An 18th century Chinese imperial seal, auctioned on Wednesday, 14 December for €21m (£18m, $22m), fetched over 20 times its expected price. Drouot auction house, where sale took place, said that the palm-sized stamp was sold to an unidentified Chinese collector in Paris after a heated bidding war.

Art experts were expecting the royal seal to be sold for between €800,000 and €1m, Alice Jossaume, Asian art expert, told AFP news agency after the iconic bidding.

The auction house said that the stamp, which was made of red and white steatite – a type of mineral rock – was used by Emperor Qianlong (1736-1795), who was the second longest serving monarch in Chinese history. It was also one among the hundreds of seals owned by the royal leader and broke the record of another stamp that was auctioned in 2011 for €14m.

Reports suggested that the stamp has nine dragons signifying masculinity and the imperial authority.

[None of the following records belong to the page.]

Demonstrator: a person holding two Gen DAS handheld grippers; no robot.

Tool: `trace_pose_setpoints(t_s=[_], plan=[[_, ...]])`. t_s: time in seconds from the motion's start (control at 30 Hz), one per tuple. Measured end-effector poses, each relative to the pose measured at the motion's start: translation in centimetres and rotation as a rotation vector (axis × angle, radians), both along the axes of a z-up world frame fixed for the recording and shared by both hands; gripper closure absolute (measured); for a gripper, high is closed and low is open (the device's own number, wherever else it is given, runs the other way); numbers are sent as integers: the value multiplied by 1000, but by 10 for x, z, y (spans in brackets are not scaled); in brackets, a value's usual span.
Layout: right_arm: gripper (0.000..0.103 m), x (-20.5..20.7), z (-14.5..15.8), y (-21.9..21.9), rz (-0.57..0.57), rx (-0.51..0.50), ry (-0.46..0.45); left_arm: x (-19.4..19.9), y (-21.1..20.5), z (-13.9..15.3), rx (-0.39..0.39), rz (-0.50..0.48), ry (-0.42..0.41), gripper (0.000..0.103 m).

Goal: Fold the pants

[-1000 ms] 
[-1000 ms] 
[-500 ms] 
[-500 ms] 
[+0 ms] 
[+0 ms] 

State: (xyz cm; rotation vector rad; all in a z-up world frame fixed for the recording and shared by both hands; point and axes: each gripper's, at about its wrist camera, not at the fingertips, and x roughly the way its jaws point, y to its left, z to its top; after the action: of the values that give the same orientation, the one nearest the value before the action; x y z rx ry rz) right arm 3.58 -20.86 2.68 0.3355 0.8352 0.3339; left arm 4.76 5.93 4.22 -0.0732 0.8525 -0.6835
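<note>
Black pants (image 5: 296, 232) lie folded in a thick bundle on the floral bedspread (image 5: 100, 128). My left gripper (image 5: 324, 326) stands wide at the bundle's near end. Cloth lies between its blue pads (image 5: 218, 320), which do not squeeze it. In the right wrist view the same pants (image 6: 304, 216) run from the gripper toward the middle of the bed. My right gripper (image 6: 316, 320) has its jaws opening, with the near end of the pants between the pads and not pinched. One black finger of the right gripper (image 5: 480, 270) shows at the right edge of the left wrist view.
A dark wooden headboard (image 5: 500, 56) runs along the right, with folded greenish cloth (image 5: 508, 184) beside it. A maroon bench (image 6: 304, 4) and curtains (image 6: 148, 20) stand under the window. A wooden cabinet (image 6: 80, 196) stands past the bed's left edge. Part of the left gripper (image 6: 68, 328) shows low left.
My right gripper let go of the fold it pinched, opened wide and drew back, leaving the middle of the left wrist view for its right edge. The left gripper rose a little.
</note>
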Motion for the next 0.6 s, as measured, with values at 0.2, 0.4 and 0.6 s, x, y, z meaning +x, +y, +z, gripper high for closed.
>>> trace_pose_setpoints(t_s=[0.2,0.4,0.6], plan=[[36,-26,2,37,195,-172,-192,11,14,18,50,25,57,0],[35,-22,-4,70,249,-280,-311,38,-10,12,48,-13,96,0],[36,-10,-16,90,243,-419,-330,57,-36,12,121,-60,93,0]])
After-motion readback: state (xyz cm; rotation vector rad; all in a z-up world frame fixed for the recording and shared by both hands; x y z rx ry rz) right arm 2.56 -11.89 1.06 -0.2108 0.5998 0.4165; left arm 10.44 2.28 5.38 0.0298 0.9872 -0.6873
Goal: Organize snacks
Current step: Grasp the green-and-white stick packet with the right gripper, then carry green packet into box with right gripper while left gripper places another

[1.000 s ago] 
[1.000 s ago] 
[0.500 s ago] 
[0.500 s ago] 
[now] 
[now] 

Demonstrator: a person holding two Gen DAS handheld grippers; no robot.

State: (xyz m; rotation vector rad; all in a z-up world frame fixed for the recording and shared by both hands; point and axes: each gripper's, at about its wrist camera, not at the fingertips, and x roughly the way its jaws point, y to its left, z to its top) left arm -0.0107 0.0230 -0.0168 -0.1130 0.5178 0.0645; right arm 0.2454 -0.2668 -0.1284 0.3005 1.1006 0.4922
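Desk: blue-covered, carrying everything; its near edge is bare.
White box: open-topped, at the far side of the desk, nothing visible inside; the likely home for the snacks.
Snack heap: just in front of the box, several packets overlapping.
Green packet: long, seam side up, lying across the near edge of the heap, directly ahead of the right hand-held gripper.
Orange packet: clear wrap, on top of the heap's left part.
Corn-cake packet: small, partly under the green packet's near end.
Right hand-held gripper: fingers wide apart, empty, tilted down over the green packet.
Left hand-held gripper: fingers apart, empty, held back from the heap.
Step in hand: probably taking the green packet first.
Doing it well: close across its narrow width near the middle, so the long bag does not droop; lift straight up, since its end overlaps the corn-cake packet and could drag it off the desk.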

It was earlier held by a young French naval doctor, who visited China in the late 19th Century, and had settled there with his family ever since.

Emperor Qianlong – best known for his artwork – liked to use seals and stamps to sign his works, and specially made some for their intricate craftsmanship, Drouot said.

The auction house added that more than 1,800 Qianlong seals were made during his reign out of which 700 disappeared; while, the remaining 1,000 were preserved by China's Palace Museum in Beijing's Forbidden City.